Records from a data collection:
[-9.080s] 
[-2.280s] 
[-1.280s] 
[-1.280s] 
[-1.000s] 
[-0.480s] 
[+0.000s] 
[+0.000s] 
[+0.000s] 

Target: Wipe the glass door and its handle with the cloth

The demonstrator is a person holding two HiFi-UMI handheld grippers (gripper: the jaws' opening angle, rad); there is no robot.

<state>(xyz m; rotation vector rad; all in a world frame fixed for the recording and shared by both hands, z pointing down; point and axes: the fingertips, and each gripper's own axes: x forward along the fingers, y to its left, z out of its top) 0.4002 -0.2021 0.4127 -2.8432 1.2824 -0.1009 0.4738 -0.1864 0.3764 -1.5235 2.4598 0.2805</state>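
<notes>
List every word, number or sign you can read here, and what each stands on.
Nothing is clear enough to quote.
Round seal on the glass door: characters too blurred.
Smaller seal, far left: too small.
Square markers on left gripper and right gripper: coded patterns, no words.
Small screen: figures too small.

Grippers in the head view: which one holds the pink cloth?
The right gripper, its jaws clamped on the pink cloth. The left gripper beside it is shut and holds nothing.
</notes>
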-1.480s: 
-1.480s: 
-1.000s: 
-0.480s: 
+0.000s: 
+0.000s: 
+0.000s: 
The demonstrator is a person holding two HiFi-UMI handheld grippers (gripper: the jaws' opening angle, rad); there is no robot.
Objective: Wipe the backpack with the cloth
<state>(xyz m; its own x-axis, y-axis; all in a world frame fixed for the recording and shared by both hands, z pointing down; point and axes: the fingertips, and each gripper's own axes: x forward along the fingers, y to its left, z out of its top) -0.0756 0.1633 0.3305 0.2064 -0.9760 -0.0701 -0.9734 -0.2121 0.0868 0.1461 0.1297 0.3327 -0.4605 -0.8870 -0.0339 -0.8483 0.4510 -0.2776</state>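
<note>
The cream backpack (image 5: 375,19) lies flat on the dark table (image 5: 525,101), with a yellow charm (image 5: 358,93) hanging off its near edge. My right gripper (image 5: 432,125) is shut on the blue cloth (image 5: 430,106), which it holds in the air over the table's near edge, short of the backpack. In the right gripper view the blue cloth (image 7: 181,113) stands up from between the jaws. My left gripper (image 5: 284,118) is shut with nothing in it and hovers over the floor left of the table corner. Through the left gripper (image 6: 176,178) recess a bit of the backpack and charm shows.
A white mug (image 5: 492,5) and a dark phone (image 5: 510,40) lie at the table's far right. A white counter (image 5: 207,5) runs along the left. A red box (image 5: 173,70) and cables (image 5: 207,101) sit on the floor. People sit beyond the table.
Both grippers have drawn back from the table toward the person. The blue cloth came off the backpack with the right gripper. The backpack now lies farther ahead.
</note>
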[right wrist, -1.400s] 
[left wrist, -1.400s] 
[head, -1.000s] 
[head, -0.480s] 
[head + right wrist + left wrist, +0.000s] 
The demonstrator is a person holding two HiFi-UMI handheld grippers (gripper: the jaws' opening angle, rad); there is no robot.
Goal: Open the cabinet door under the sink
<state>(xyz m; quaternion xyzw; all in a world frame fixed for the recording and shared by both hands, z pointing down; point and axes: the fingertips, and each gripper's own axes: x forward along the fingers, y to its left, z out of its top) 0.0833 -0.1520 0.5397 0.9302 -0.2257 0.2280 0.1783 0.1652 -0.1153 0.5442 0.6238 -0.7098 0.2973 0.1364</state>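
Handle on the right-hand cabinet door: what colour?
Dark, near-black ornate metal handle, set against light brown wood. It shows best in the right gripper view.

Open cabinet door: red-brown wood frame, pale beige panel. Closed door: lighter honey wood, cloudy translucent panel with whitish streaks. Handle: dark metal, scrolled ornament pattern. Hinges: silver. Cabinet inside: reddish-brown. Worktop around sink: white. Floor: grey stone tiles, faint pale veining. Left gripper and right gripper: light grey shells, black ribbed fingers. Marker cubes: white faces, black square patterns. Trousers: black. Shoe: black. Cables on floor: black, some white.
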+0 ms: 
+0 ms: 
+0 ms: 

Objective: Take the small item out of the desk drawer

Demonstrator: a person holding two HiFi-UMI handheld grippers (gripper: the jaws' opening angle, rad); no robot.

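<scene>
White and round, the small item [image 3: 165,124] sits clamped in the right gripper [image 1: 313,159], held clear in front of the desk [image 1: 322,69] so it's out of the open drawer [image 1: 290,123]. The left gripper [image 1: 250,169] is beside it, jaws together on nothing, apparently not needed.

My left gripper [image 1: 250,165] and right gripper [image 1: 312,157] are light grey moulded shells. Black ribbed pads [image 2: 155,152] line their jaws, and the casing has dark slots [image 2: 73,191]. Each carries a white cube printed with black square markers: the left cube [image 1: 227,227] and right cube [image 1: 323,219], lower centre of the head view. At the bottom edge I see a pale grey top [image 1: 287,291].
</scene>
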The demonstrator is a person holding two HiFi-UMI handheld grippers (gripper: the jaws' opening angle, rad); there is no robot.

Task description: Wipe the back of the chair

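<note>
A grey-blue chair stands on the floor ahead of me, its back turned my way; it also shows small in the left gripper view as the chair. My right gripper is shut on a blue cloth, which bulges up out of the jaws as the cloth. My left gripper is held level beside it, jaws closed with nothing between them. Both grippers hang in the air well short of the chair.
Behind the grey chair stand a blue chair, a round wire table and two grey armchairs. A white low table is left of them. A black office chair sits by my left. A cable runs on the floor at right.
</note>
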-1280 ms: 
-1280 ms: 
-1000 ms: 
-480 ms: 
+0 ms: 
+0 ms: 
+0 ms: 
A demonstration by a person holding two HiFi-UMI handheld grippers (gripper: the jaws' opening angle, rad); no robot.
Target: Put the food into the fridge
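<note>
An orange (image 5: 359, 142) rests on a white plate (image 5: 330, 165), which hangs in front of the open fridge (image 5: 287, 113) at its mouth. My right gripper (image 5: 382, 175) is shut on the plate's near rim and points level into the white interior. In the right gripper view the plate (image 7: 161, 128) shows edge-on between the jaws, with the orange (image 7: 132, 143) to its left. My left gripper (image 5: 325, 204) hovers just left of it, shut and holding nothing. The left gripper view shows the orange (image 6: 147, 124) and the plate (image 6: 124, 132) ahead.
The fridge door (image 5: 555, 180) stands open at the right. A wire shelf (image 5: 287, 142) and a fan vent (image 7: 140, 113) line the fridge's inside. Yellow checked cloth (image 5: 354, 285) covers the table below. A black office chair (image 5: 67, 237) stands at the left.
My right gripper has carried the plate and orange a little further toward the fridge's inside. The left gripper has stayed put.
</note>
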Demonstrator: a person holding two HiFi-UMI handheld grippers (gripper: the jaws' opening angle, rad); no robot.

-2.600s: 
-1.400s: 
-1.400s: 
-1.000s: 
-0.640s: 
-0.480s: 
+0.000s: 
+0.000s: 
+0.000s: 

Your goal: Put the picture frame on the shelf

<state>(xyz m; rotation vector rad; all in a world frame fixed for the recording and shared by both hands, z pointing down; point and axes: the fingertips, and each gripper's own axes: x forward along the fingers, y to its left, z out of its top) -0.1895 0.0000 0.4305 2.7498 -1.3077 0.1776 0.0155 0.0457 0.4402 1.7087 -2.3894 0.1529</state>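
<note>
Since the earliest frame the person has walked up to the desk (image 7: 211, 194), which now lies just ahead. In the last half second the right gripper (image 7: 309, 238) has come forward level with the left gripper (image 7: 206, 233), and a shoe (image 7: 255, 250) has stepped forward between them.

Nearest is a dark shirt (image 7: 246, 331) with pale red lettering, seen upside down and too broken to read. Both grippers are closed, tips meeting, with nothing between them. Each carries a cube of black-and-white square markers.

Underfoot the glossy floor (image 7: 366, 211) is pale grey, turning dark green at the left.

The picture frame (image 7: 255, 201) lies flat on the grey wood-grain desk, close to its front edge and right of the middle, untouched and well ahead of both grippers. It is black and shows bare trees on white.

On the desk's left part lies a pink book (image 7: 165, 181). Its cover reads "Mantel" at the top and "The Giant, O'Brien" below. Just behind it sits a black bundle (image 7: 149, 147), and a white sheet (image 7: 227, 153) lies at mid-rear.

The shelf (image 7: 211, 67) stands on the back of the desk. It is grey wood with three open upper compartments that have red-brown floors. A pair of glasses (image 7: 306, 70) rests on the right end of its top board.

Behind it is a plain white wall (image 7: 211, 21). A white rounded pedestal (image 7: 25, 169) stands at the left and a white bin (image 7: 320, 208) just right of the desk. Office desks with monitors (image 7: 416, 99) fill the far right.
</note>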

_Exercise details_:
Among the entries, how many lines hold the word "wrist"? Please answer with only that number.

_Solved exercise_:
3